Именно об этой специфической промежуточной зоне воображения, как нам кажется, свидетельствует и «отец готики», рассказывая о своем визионерском опыте: «… Мне казалось, что я вижу себя обитающим неким, так сказать, образом в некоем странном месте вселенной, которое существует и располагается не полностью в мерзости земли или в чистоте Небес, и что я, Божией милостью, могу быть неким анагогическим образом перенесен из нашего дольнего мира в мир горний»[1047]
.Полезно особенно подчеркнуть отождествление anagogicus mos с «переносом», буквально трансфером («materialibus ad immaterialia transferendo»). Хотя крайне важно уточнить и то, что Сугерий созерцает не буквально Небесный Иерусалим, и даже не буквально видение св. Иоанна Богослова, а дело своих собственных рук, «opus» собственного творческого воображения, которое позволяет ему подниматься над «мерзостью» земли, но не над самой землей.
«Чудеса превращения» – «размерность» Евхаристии, благочестия и морфологии
Но готику сопровождают видения и в собственно литургической области: череда Евхаристических чудесных видений. Они имеют сложную типологию, но всем им присуще одно решающее свойство – это опыт народного воображения, только отчасти объясненный тогдашней (и последующей) теологией таинства. Одновременно это и «победа народных экзотерических направлений над эзотерическими»[1048]

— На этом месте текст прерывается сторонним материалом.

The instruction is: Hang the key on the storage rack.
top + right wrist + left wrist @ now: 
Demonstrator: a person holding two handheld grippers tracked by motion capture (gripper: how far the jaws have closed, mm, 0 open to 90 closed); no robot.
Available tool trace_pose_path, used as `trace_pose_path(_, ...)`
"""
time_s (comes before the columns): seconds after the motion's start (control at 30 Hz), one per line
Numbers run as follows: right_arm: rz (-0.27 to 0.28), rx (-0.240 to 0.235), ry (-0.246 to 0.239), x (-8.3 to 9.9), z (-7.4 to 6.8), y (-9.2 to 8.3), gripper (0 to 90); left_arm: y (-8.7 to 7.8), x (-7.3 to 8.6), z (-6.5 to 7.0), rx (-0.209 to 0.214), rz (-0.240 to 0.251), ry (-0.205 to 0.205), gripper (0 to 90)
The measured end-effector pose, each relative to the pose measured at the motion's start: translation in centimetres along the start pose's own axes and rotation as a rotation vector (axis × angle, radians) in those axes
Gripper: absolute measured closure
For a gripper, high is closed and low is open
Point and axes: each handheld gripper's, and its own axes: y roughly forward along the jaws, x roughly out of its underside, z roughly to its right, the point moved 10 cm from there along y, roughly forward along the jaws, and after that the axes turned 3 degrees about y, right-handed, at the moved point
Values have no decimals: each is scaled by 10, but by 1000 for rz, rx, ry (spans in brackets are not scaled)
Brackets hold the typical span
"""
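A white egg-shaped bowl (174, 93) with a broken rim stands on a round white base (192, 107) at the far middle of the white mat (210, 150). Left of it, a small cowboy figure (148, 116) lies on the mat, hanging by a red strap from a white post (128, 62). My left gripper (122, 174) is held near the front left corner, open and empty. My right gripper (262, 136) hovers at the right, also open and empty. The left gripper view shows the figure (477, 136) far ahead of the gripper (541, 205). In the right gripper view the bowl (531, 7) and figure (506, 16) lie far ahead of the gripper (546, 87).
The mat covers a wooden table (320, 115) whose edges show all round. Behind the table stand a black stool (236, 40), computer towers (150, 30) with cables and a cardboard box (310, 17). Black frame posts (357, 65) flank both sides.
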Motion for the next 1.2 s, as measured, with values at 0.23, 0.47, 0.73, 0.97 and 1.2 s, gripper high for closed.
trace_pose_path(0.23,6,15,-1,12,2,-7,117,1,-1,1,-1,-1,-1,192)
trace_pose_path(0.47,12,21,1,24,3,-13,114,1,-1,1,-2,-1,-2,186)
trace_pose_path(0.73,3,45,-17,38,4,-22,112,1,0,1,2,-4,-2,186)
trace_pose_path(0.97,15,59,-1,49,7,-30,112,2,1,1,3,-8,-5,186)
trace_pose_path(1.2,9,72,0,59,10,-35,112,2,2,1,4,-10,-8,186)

.Но тем не менее, именно богословская рефлексия на тему Евхаристии дает самую адекватную аналогию между готикой и схоластикой, хотя последняя представляет собой только одну, самую риторическую и дискурсивную, форму средневекового богословия.

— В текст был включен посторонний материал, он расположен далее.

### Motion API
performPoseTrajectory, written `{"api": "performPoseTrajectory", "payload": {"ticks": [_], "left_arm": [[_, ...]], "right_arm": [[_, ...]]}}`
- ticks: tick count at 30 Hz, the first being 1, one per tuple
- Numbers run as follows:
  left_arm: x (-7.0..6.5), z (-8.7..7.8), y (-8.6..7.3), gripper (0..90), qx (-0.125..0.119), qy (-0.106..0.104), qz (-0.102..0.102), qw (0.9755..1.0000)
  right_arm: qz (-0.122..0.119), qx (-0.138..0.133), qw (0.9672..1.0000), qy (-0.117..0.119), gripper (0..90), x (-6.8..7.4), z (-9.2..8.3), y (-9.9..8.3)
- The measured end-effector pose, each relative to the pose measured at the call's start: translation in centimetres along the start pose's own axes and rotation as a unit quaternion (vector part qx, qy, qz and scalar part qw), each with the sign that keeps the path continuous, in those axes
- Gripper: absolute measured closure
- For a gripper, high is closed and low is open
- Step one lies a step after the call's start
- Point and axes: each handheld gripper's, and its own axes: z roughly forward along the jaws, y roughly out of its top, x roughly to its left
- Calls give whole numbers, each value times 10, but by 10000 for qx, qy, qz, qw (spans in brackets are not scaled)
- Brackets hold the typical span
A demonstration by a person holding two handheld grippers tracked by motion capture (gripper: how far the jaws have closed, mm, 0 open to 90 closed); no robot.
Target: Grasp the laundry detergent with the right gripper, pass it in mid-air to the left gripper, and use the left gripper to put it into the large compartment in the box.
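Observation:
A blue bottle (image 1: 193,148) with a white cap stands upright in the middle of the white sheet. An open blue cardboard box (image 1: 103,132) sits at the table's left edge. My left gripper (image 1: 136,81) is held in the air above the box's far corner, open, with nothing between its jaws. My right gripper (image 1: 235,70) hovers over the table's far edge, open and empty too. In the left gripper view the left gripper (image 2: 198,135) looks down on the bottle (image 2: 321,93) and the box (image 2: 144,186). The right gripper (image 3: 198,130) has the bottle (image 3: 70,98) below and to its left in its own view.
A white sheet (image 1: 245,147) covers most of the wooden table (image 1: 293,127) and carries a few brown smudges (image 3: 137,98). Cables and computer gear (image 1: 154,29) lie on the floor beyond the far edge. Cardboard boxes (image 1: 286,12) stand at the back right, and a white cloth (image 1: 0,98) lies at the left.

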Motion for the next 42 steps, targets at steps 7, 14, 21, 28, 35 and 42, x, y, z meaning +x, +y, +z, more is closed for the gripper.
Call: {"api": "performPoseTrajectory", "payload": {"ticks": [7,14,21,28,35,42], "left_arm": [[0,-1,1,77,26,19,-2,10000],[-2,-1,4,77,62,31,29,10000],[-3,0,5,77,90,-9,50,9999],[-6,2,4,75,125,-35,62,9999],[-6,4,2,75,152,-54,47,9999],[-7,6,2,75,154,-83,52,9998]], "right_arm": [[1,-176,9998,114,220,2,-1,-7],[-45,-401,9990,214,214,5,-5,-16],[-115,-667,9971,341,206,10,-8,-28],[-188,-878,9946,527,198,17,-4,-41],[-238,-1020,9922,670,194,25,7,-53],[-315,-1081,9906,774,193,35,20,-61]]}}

Т. н. чудеса превращения очень рано стали предметом богословских размышлений, но только в XIII веке удалось выделить проблему объективности чудесного зрелища. Видел ли чудо один человек или несколько, как долго длилось чудо (имело ли оно мгновенный характер, или «превращенное состояние» было устойчивым)?
Но одновременно существовала проблема и принципиально субъективных аспектов: кто видел чудо (был ли это благочестивый человек, для которого Младенец Христос явился в гостии в награду, или чудо, наоборот, имело обличительный смысл)? Но только св. Фома Аквинский (вслед за Альбертом Великим) сделал самое существенное различение: идет ли речь об оптическом эффекте, или превращение субстанции хлеба в кровоточащее тело имеет место в реальности.
Крайне важно, что раньше, то есть в XI-XII веках, такие вопросы не возникали по одной простой причине: даже на богословском уровне чудо такого рода воспринималось буквально. Александр Гальский был первым, кто, хотя и очень осторожно, но задумался о том, есть ли это присутствие «живого Христа». Проблему очень удачно уточнил Дунс Скотт, указав, что единственная цель «чудес превращения» – доказательство реальности присутствия Христа в Евхаристии, поэтому отдельное почитание чудесной гостии, которая есть только инструмент убеждения, – может привести к идолопоклонству, что и наблюдается нередко в простом народе. С другой стороны, по мнению, например, Петра Аурелия, необходимо и в этом случае различать положительное назначение чуда, например для укрепления веры или в награду, и, наоборот, чудо как наказание и обличение маловерия или богохульства. В первом случае можно говорить о реальности присутствия Бога, во втором следует ограничиваться предположением об оптическом эффекте. Но все эти концепции были возможны исключительно внутри францисканского, скоттистского богословия. Томисты вслед за самим Аквинатом рассуждали иначе: так как в пределах земного существования одновременное пространственное присутствие в разных местах («мультилокация») невозможно, то, значит, и Христос с точки земной реальности присутствует сейчас на Небе и невозможно допустить, чтобы Он был связан конкретной чудотворной гостией, долгое время пребывающей на определенном месте в том или ином храме. Последователи Дунса Скотта, повторяем, принципиально допускали наличие многих реальностей в одном и том же настоящем[1049]
.«Но возникает вопрос: что в таком случае наблюдается, если, с одной стороны, превращение не есть просто оптический обман, а с другой, – никакая часть прославленного Тела или Кровь Христова не наличествует в настоящем?»[1050]
. Это самый принципиальный вопрос, так как данные в XIII-XV веках ответы на него обнаруживают самые важные основы и мистериального, и рефлексирующе-экзегетического, и храмово-литургического сознания западного христианства.